**What is needed:** Everything from the line containing "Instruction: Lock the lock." to the close of the records below should be output exactly, line by line, with no other lines given.

**Information given:**
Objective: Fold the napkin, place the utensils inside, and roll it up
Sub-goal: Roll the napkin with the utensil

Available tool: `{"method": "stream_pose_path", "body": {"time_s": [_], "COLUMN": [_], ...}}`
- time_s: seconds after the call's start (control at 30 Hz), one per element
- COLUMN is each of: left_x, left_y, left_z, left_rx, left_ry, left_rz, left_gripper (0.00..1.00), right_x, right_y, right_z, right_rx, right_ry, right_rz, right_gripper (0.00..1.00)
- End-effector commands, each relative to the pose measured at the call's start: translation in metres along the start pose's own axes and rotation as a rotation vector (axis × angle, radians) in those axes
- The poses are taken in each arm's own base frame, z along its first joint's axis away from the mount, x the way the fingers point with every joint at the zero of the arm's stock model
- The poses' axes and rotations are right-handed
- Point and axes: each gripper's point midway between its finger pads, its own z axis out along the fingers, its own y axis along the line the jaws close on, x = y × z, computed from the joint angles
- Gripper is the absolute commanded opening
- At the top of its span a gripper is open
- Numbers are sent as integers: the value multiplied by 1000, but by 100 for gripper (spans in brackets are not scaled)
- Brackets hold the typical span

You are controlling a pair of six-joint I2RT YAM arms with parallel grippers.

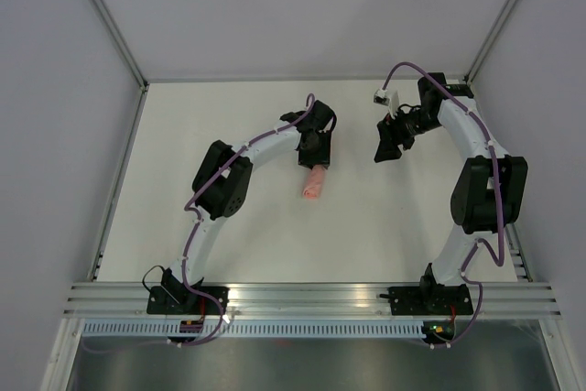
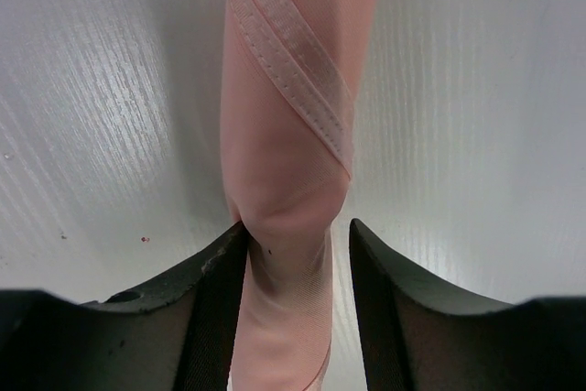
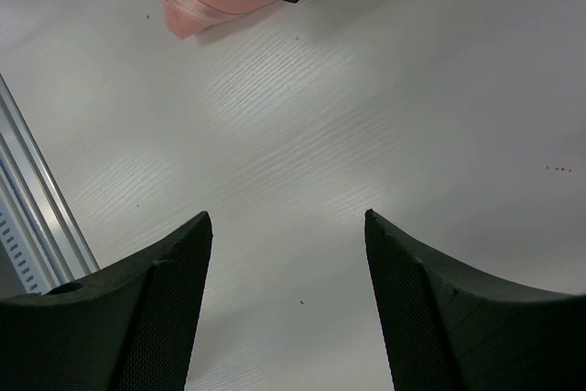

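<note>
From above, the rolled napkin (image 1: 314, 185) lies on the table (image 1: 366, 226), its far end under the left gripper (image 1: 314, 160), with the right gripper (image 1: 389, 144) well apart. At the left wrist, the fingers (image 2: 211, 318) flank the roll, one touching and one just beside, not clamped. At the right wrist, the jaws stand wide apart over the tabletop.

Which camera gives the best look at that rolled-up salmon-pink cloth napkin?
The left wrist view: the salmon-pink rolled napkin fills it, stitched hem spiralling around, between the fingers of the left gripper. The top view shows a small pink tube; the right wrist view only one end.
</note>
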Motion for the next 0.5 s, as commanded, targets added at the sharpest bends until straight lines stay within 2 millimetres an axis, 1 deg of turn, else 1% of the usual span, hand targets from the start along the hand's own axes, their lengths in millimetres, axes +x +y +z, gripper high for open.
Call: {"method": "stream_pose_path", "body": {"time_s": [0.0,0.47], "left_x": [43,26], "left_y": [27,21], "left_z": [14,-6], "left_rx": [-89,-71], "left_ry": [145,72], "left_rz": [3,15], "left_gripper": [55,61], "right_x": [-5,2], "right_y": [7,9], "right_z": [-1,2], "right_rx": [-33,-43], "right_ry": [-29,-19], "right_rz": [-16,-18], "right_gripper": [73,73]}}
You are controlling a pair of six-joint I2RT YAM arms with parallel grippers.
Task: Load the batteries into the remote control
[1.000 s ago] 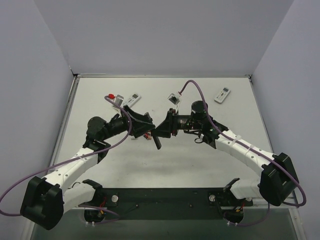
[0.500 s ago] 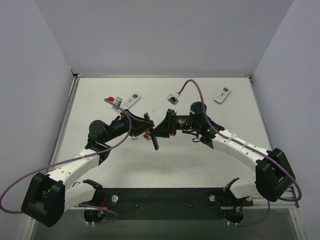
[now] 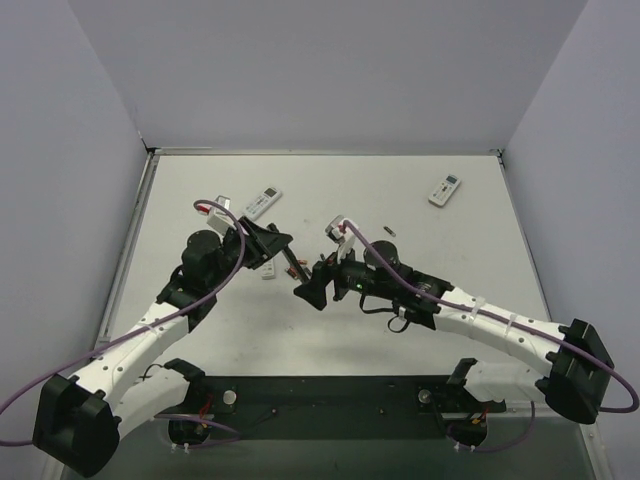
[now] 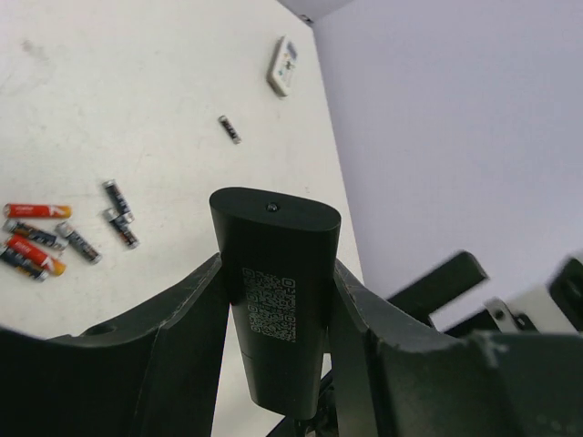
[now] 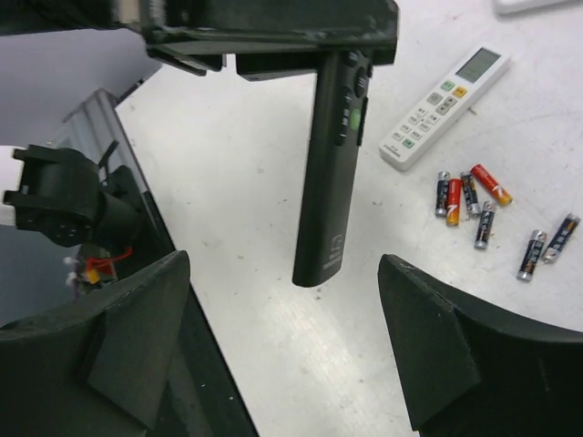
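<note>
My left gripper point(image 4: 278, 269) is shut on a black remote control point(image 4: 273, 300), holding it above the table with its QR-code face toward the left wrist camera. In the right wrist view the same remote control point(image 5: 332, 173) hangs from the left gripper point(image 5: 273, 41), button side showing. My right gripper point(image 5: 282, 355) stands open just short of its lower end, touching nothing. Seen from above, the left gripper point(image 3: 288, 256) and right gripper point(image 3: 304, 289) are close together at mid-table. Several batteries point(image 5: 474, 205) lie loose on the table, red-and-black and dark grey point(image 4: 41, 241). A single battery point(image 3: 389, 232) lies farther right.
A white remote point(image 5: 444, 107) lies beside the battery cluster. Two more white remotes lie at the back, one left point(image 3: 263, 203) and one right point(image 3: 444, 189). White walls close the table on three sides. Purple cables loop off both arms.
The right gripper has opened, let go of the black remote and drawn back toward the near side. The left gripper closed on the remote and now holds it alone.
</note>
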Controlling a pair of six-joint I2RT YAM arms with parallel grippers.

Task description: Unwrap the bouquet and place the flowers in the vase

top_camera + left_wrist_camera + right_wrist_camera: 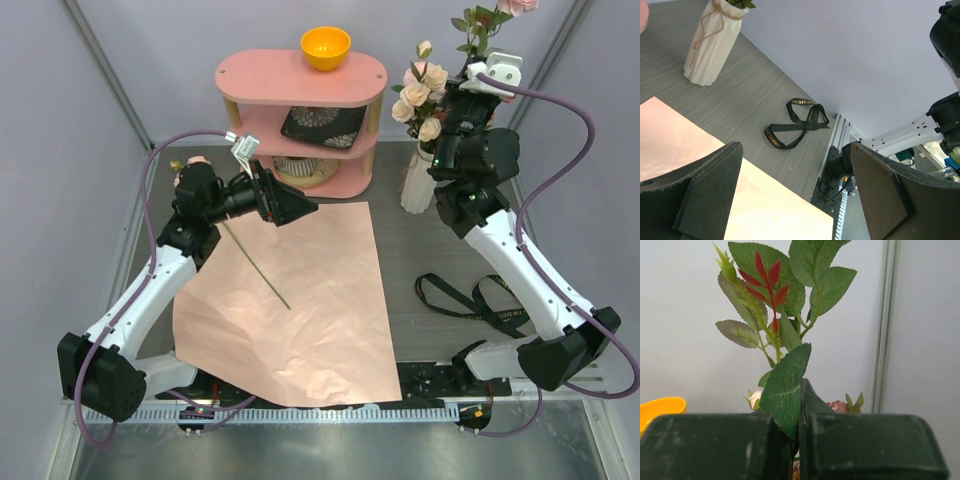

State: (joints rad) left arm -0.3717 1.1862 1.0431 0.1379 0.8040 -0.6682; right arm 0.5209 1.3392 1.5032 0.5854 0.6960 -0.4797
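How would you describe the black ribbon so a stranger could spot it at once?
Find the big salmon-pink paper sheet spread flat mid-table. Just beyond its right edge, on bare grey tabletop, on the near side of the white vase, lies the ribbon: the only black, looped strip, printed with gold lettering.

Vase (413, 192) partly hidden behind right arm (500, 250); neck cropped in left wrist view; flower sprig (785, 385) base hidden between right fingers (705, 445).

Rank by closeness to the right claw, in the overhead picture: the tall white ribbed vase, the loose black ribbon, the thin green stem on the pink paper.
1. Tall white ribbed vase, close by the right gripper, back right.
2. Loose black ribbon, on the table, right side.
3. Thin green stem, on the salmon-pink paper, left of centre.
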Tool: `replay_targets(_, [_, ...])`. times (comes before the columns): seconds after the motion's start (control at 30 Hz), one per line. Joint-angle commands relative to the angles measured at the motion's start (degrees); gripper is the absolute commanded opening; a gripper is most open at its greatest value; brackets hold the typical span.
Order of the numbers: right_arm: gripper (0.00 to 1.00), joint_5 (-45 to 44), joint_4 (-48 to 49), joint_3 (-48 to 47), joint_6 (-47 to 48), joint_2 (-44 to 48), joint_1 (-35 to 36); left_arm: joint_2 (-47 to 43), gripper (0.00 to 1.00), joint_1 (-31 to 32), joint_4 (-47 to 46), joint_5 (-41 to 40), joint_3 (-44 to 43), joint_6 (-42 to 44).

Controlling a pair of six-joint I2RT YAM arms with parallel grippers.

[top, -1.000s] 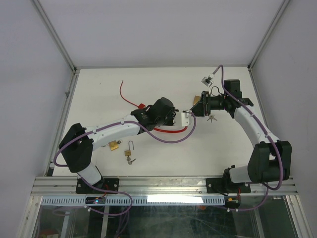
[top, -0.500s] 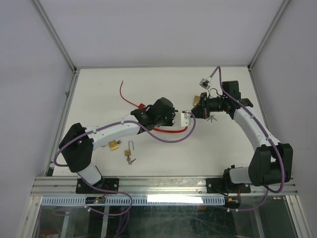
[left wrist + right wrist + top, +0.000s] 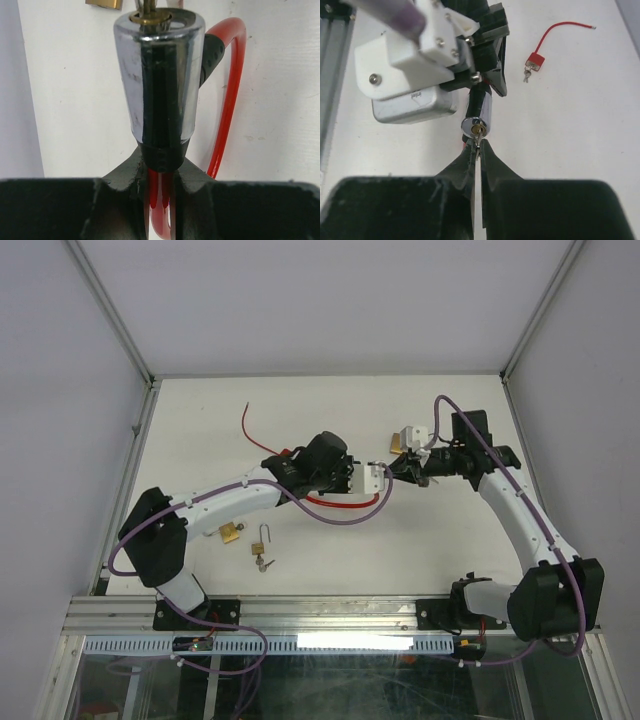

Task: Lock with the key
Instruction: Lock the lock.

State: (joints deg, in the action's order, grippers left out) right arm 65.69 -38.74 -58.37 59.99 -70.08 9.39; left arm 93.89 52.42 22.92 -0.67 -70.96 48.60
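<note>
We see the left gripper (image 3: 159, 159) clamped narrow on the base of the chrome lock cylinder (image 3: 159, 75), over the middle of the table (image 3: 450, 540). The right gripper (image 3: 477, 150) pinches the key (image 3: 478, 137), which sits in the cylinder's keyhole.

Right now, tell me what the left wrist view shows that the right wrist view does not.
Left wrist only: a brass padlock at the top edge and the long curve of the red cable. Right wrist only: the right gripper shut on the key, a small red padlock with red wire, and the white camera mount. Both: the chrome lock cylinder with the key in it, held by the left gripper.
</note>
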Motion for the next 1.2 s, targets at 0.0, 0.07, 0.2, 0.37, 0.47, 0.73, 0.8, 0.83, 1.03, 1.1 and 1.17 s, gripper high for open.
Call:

**Result of the task:**
Instruction: Lock the lock.

State: (joints deg, in the action's order, grippers left out) right arm 65.69 -38.74 -58.37 59.99 -70.08 9.39; left arm 93.89 52.42 22.92 -0.67 -70.96 48.60
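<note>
We see the left gripper (image 3: 159, 159) clamped narrow on the base of the chrome lock cylinder (image 3: 159, 75), over the middle of the table (image 3: 450, 540). The right gripper (image 3: 477, 150) pinches the key (image 3: 478, 137), which sits in the cylinder's keyhole.

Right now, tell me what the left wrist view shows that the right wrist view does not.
Left wrist only: a brass padlock at the top edge and the long curve of the red cable. Right wrist only: the right gripper shut on the key, a small red padlock with red wire, and the white camera mount. Both: the chrome lock cylinder with the key in it, held by the left gripper.
</note>
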Motion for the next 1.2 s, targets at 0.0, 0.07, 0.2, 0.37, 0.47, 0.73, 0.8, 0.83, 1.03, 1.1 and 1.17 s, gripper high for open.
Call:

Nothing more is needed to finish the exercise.